Healthy People 2020 – an initiative to improve Americans’ health decade by decade – set goals for increasing the proportion of students completing high school by 2020. The researchers said that based on their findings, meeting these goals could have a substantial impact on future survival patterns and public health efforts should consider placing a greater emphasis on promoting higher educational attainment among those who do not complete school.

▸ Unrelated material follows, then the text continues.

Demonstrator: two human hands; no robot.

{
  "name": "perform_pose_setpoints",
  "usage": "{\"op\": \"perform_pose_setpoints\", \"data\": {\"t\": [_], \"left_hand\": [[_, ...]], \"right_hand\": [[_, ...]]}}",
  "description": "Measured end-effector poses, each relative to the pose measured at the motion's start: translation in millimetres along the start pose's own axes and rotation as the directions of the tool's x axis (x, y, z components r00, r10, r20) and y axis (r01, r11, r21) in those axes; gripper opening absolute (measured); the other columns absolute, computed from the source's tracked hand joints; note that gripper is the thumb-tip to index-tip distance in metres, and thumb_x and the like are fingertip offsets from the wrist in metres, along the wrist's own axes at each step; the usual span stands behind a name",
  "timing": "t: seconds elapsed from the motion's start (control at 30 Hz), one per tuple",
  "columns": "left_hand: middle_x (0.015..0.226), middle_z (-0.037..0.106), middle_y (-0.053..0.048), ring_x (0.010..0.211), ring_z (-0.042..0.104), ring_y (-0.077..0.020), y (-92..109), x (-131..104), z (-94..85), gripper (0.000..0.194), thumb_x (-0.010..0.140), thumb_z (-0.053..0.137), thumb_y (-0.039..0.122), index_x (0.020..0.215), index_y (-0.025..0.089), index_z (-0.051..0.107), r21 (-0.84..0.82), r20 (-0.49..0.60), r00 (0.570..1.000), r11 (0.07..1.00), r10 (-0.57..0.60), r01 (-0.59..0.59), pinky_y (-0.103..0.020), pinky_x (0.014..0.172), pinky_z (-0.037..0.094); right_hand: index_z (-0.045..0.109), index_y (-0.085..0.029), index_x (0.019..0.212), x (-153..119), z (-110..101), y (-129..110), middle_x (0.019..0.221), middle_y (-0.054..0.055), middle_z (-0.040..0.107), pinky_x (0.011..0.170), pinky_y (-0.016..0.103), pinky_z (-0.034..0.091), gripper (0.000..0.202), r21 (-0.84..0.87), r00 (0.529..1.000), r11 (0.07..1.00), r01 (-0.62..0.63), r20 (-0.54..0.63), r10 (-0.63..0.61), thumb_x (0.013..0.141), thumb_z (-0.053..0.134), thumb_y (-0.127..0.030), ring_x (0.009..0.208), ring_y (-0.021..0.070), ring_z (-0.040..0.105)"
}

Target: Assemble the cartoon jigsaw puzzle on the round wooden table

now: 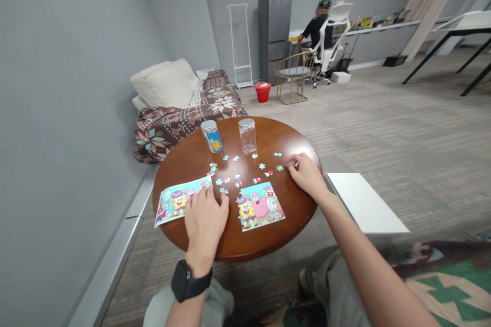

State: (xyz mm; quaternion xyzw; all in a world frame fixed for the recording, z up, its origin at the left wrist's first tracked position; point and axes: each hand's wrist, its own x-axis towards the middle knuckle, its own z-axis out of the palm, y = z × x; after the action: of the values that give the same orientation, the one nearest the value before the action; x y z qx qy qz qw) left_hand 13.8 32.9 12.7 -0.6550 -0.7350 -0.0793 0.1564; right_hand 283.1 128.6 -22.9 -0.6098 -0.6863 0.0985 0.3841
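My left hand (206,214) rests with its fingers stretched over the right end of a printed cartoon picture sheet (169,203). To its right lies a partly joined jigsaw puzzle (260,206) with the same cartoon figures. My right hand (305,171) is at the table's right side, thumb and fingertips brought together; what is between them, if anything, is too small to make out. A loose puzzle piece (280,168) lies just left of it, and another puzzle piece (262,166) is farther left. Several more pieces are scattered above the joined part.
Two lidded jars, one with a blue-yellow label (214,140) and one clear jar (248,138), stand at the back of the round wooden table (245,245). A white board-like surface (364,202) is at the right. Beyond are a covered sofa (184,107), red bucket (263,93) and seated person (316,30).
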Motion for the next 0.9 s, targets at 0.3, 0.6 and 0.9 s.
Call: {"op": "perform_pose_setpoints", "data": {"t": [0.3,0.6,0.9], "left_hand": [[0.101,0.071,-0.018,0.092,0.063,-0.0312,-4.0,-7.1,-1.5,0.044,0.091,0.039,0.037,0.100,0.008,0.070,0.073,-0.034,0.999,0.997,0.024,-0.022,-0.041,0.086,0.046],[0.098,0.069,-0.018,0.091,0.061,-0.0314,-6.8,0.2,3.6,0.043,0.090,0.039,0.036,0.100,0.007,0.069,0.071,-0.038,0.999,0.997,0.001,0.002,-0.041,0.083,0.047],[0.104,0.064,-0.022,0.097,0.058,-0.0333,-4.9,-4.1,12.6,0.047,0.092,0.039,0.035,0.114,0.000,0.062,0.011,-0.038,0.999,0.999,-0.031,0.032,-0.044,0.084,0.047]], "right_hand": [[0.066,-0.017,0.084,2.8,2.3,6.3,0.073,0.003,0.060,0.074,0.029,0.044,0.019,-0.065,0.997,0.997,0.040,0.073,-0.035,0.081,0.047,-0.015,0.074,0.0180,0.057],[0.065,-0.017,0.084,0.9,1.1,5.0,0.073,0.003,0.061,0.074,0.029,0.043,0.019,-0.077,0.996,0.997,0.031,0.087,-0.025,0.081,0.047,-0.014,0.074,0.0187,0.058],[0.066,-0.017,0.085,-0.1,-1.6,2.2,0.076,0.004,0.064,0.072,0.030,0.042,0.020,-0.084,0.993,0.996,0.004,0.120,0.006,0.081,0.047,-0.017,0.076,0.0193,0.059]]}}
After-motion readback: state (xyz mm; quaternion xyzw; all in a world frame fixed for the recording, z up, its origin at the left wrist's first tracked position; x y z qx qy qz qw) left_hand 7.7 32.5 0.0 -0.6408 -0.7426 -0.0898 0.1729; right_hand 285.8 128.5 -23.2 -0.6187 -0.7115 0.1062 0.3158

“Our results suggest that policies and interventions that improve educational attainment could substantially improve survival in the U.S. population, especially given widening educational disparities across birth cohorts. The magnitude of our estimates confirms the importance of considering education policy as a key element of US health policy…” [p.11]
“Unless these trends change, the mortality attributable to low education will continue to increase in the future,” said Patrick Krueger, from the Department of Health & Behavioural Sciences at the University of Colorado.
“In addition to education policy’s obvious relevance for improving learning and economic opportunities, its benefits to health should also be thought of as a key rationale,” said Virginia Chang.
The study’s findings are consistent with those of numerous studies from around the world that the level of education is a primary factor influencing health outcomes and health-related behaviours. More education is strongly associated with lower death rates, less risky health behaviours such as smoking, obesity and lack of exercise, and more use of preventative health services. As one review of such studies published earlier this year observes:
The positive association between an individual’s educational attainment and their health and longevity is one of the strongest, pervasive, and most robust in the social sciences. [Social Science and Medicine, 127 (February 2015), p. 1]
A study published in the same journal by academics from the Melbourne Institute of Applied Economic and Social Research at the University of Melbourne found a positive effect of education on health outcomes in Australia. It found that an additional year of schooling has a positive effect on health by improving dietary behaviour, reducing alcohol consumption and increasing physical activity.
Education is often referred to as a “social vaccine” because of the strong association between years of formal education and health and life expectancy. Increasing Year 12 completion rates will contribute to better health outcomes, especially for low SES and other disadvantaged students. It will require additional funding for schools, especially those serving disadvantaged communities. Improving health outcomes is another reason to fully implement the Gonski funding plan.